Assigned task.
Skip the images and copy each record exactly as written.

---------------

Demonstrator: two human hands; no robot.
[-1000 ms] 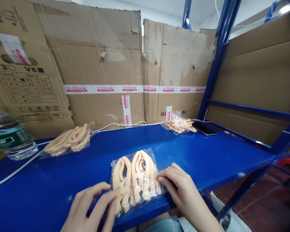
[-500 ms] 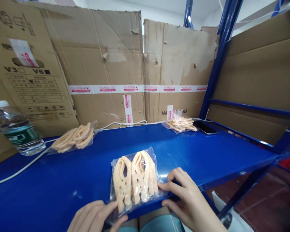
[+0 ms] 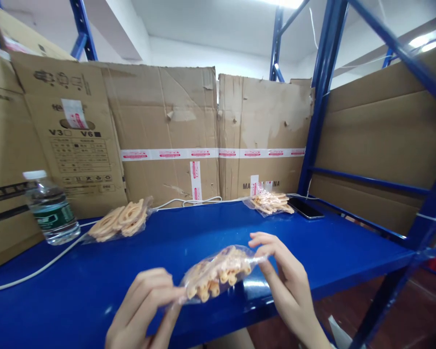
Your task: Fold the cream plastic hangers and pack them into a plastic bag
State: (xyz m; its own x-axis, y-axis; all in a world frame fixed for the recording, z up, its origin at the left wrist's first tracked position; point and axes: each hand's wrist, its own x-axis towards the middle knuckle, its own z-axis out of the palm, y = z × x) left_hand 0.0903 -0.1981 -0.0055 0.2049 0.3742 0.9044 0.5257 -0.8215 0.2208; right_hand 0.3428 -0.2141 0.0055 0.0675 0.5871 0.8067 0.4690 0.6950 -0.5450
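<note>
Between my hands hangs a clear plastic bag [image 3: 218,274] of pale, wood-coloured curved pieces, their rounded ends facing me. My left hand [image 3: 145,308] pinches the bag's left corner between thumb and fingers. At the opposite corner, my right hand [image 3: 285,281] grips the plastic the same way. The bag is raised off the blue shelf [image 3: 138,261] near its front edge and slopes up to the right. What exactly the pieces are, I cannot tell.
A similar filled bag [image 3: 121,220] lies at the back left beside a water bottle [image 3: 53,211]. Another bag [image 3: 271,201] rests at the back right, next to a phone [image 3: 305,208]. A white cable [image 3: 47,264] runs along the shelf. Cardboard sheets [image 3: 167,121] stand behind; a blue post [image 3: 318,97] rises right.
The bag lay against the shelf's front edge with its pieces' flat sides showing. Both hands have lifted and tilted it, so its ends now face me. The view has tipped upward.
</note>
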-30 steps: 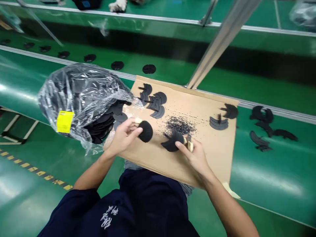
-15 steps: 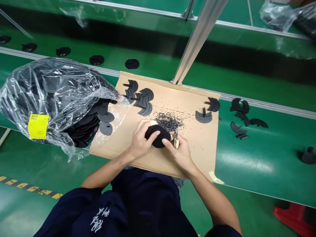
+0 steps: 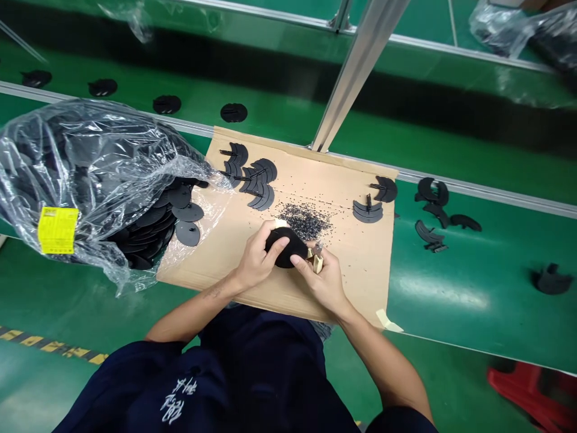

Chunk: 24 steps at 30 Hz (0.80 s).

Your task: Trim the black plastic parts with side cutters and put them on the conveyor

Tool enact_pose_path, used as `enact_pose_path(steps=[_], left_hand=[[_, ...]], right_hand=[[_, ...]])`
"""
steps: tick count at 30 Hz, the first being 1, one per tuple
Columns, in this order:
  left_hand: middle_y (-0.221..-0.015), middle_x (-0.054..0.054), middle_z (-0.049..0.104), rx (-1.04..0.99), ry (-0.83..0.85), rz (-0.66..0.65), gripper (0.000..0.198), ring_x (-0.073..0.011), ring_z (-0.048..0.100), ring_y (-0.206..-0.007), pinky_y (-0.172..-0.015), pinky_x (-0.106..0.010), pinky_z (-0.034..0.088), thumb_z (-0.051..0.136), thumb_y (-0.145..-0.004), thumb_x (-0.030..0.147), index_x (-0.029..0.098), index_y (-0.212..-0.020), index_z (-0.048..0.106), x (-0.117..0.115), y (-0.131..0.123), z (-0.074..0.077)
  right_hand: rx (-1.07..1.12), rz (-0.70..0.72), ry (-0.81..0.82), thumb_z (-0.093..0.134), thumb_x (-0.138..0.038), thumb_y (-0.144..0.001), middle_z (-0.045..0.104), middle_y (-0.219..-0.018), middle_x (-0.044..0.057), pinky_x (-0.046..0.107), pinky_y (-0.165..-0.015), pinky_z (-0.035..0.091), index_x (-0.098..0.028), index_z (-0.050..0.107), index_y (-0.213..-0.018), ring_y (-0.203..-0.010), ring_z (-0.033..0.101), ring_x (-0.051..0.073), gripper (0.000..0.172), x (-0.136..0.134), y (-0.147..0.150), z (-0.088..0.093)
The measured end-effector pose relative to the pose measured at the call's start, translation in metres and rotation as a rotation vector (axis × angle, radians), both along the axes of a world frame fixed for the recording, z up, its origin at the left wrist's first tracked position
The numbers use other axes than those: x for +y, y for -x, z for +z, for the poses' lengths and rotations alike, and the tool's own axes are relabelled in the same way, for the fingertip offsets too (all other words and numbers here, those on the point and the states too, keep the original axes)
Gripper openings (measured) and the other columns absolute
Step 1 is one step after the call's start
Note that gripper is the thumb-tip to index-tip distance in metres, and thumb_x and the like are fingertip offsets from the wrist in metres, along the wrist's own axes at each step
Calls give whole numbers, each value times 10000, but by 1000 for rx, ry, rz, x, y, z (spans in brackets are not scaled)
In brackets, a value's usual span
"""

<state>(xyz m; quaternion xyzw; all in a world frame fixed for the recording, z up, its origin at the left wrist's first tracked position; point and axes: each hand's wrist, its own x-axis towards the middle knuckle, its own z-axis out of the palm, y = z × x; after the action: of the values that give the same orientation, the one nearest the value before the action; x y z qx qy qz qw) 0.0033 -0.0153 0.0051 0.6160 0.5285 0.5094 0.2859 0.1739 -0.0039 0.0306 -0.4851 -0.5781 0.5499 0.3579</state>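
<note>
A round black plastic disc is held at a tilt above the cardboard sheet. My left hand grips its left side, thumb on the near face and fingers behind; pale yellow tape or a finger cover shows at a fingertip. My right hand is closed around a small hand tool with pale yellow grips and a metal part; its exact kind is unclear. The right thumb rests at the disc's lower right edge. Just beyond the hands lies a scatter of tiny black plastic bits.
A clear plastic bag with a yellow label spills black discs at the left. Curved black pieces lie on the cardboard and on the green table at the right. A metal post rises behind; several discs line the back strip.
The whole view has shifted slightly, so the scene sits a little further left. Both hands keep their hold on the disc and the tool, with only a slight shift in the disc's tilt.
</note>
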Motion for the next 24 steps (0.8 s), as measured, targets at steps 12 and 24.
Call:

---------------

Reply.
Demonstrator: two human hands; no robot.
[-1000 ms] 
[-500 ms] 
[+0 ms] 
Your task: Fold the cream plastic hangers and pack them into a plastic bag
State: (xyz m; its own x-axis, y-axis; all in a world frame fixed for the recording, z up, its origin at the left wrist's first tracked position; point and axes: each hand's wrist, its own x-axis towards the middle knuckle, its own z-axis out of the palm, y = z × x) left_hand 0.0903 -0.1981 -0.0055 0.2049 0.3742 0.9044 0.5257 -0.8215 0.2208; right_hand 0.3428 -0.2141 0.0055 0.0675 0.5871 0.8067 0.4690 0.6950 -0.5450
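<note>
Between my hands hangs a clear plastic bag [image 3: 218,274] of pale, wood-coloured curved pieces, their rounded ends facing me. My left hand [image 3: 145,308] pinches the bag's left corner between thumb and fingers. At the opposite corner, my right hand [image 3: 285,281] grips the plastic the same way. The bag is raised off the blue shelf [image 3: 138,261] near its front edge and slopes up to the right. What exactly the pieces are, I cannot tell.
A similar filled bag [image 3: 121,220] lies at the back left beside a water bottle [image 3: 53,211]. Another bag [image 3: 271,201] rests at the back right, next to a phone [image 3: 305,208]. A white cable [image 3: 47,264] runs along the shelf. Cardboard sheets [image 3: 167,121] stand behind; a blue post [image 3: 318,97] rises right.
The bag lay against the shelf's front edge with its pieces' flat sides showing. Both hands have lifted and tilted it, so its ends now face me. The view has tipped upward.
</note>
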-30 steps: 
-15 steps: 
+0 steps: 

Chunk: 24 steps at 30 Hz (0.80 s).

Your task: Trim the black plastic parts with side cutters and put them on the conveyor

Tool enact_pose_path, used as `enact_pose_path(steps=[_], left_hand=[[_, ...]], right_hand=[[_, ...]])`
"""
steps: tick count at 30 Hz, the first being 1, one per tuple
Columns, in this order:
  left_hand: middle_y (-0.221..-0.015), middle_x (-0.054..0.054), middle_z (-0.049..0.104), rx (-1.04..0.99), ry (-0.83..0.85), rz (-0.66..0.65), gripper (0.000..0.198), ring_x (-0.073..0.011), ring_z (-0.048..0.100), ring_y (-0.206..-0.007), pinky_y (-0.172..-0.015), pinky_x (-0.106..0.010), pinky_z (-0.034..0.088), thumb_z (-0.051..0.136), thumb_y (-0.145..-0.004), thumb_x (-0.030..0.147), index_x (-0.029..0.098), index_y (-0.212..-0.020), index_z (-0.048..0.106), x (-0.117..0.115), y (-0.131..0.123), z (-0.074..0.077)
  right_hand: rx (-1.07..1.12), rz (-0.70..0.72), ry (-0.81..0.82), thumb_z (-0.093..0.134), thumb_x (-0.138..0.038), thumb_y (-0.144..0.001), middle_z (-0.045..0.104), middle_y (-0.219..-0.018), middle_x (-0.044..0.057), pinky_x (-0.046..0.107), pinky_y (-0.165..-0.015), pinky_z (-0.035..0.091), index_x (-0.098..0.028), index_z (-0.050..0.107), index_y (-0.213..-0.018), ring_y (-0.203..-0.010), ring_z (-0.033..0.101), ring_x (-0.051..0.073), gripper (0.000..0.172), x (-0.136..0.134), y (-0.147..0.150), z (-0.088..0.093)
The measured end-effector pose relative to the pose measured at the call's start, translation in metres and rotation as a rotation vector (axis × angle, radians), both along the axes of a world frame fixed for the recording, z up, its origin at the left wrist's first tracked position
The numbers use other axes than those: x for +y, y for -x, z for +z, for the poses' lengths and rotations alike, and the tool's own axes are relabelled in the same way, for the fingertip offsets too (all other words and numbers here, those on the point and the states too, keep the original axes)
Gripper openings (measured) and the other columns absolute
Step 1 is one step after the call's start
Note that gripper is the thumb-tip to index-tip distance in metres, and thumb_x and the like are fingertip offsets from the wrist in metres, along the wrist's own axes at each step
Calls give whole numbers, each value times 10000, but by 1000 for rx, ry, rz, x, y, z (spans in brackets are not scaled)
In brackets, a value's usual span
"""

<state>(xyz m; quaternion xyzw; all in a world frame fixed for the recording, z up, its origin at the left wrist's first tracked position; point and axes: each hand's wrist, its own x-axis towards the middle knuckle, its own z-axis out of the palm, y = z × x; after the action: of the values that give the same orientation, the one nearest the value before the action; x y z qx qy qz qw) 0.0033 -0.0153 0.0051 0.6160 0.5285 0.5094 0.2859 0.1739 -0.0039 0.0306 -0.4851 -0.5781 0.5499 0.3579</state>
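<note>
A round black plastic disc is held at a tilt above the cardboard sheet. My left hand grips its left side, thumb on the near face and fingers behind; pale yellow tape or a finger cover shows at a fingertip. My right hand is closed around a small hand tool with pale yellow grips and a metal part; its exact kind is unclear. The right thumb rests at the disc's lower right edge. Just beyond the hands lies a scatter of tiny black plastic bits.
A clear plastic bag with a yellow label spills black discs at the left. Curved black pieces lie on the cardboard and on the green table at the right. A metal post rises behind; several discs line the back strip.
The whole view has shifted slightly, so the scene sits a little further left. Both hands keep their hold on the disc and the tool, with only a slight shift in the disc's tilt.
</note>
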Motion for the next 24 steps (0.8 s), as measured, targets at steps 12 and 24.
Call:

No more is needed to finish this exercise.